Mr. Carter will remain a deacon at Maranatha Baptist Church in Plains, where he has served as a Sunday school teacher since he was 18. Last month, at Carter's urging, Maranatha voted to divert half its mission contributions from the SBC to a less conservative group of congregations.

Mr. Carter said in his letter that he and his wife, Rosalynn, will associate with Baptist groups "who share such beliefs as separation of church and state ... a free religious press, and equality of women."

In recent years, the Southern Baptist Convention has boycotted Disney and issued resolutions opposing homosexuality. Merritt said his group isn't getting more conservative; American society is getting more liberal.

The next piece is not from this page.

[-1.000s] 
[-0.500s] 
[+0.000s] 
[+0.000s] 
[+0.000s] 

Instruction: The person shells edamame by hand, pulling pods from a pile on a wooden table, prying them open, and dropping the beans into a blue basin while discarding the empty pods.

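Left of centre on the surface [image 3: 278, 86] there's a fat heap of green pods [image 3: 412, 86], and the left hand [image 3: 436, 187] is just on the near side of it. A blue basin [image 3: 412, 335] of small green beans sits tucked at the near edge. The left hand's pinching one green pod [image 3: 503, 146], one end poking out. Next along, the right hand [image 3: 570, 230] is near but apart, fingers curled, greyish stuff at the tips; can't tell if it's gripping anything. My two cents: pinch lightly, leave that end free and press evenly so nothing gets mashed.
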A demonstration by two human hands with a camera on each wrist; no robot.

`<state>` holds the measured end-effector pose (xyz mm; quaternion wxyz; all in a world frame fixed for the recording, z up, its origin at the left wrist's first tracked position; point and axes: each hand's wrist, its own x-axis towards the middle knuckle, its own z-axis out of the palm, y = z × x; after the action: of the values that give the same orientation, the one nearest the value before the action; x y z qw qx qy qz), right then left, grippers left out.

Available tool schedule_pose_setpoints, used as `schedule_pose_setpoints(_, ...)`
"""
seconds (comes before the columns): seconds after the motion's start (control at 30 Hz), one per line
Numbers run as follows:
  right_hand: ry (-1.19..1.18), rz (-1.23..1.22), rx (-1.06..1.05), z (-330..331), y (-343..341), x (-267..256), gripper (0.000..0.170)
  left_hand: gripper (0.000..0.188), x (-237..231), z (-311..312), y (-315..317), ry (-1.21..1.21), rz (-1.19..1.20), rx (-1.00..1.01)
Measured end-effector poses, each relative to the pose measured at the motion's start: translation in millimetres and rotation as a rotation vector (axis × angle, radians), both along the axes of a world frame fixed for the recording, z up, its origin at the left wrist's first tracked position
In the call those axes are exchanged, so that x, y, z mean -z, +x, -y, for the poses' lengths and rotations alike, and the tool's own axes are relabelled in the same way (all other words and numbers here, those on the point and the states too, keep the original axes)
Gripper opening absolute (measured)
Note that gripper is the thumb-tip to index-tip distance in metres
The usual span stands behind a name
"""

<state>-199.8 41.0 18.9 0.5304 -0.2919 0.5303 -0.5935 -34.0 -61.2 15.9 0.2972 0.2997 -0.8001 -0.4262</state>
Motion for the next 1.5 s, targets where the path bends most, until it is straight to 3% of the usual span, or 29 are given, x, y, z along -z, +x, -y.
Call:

"A lot of people say it's society that's too loose. We're willing to take a stand even if it's not very popular," he said. He said he has not seen any "mass exodus" from the faith.

However, more moderate Baptist organizations have grown as congregations leave the Southern Baptists. The Atlanta-based Cooperative Baptist Fellowship no has 1,800 churches after only a decade in existence.

On Wednesday, the Seventh & James Baptist Church in Waco, Texas, voted to sever ties to the Southern Baptists. "As the resolutions have been more and more exclusionary, we've been embarrassed to be associated with the convention," said the Rev. Raymond Bailey.

Bailey said Carter's decision to leave may encourage some moderate Southern Baptists to follow.

"He's a wonderful model of Christian servanthood on an international level, and certainly his positions have an effect," he said. "There are some who will re-examine their positions, but I'm afraid it won't have as much effect as I'd hope."

Carter's very public avowal of faith was a major factor in his presidential victory, said Geoffrey Layman, a political scientist at Vanderbilt University.

"The fact that he was a born-again Christian appealed to the white Southern Democrats, who had been leaving the party in national elections," Layman said. "He may have helped bring them back into the fold."

Carter's campaign also laid the foundation for the rise of the religious right in the early 1980s, Layman said.

"A lot of people would credit Carter's race with energizing evangelicals," he said. "He mobilized them back into politics, the first time they got excited about politics in quite some time."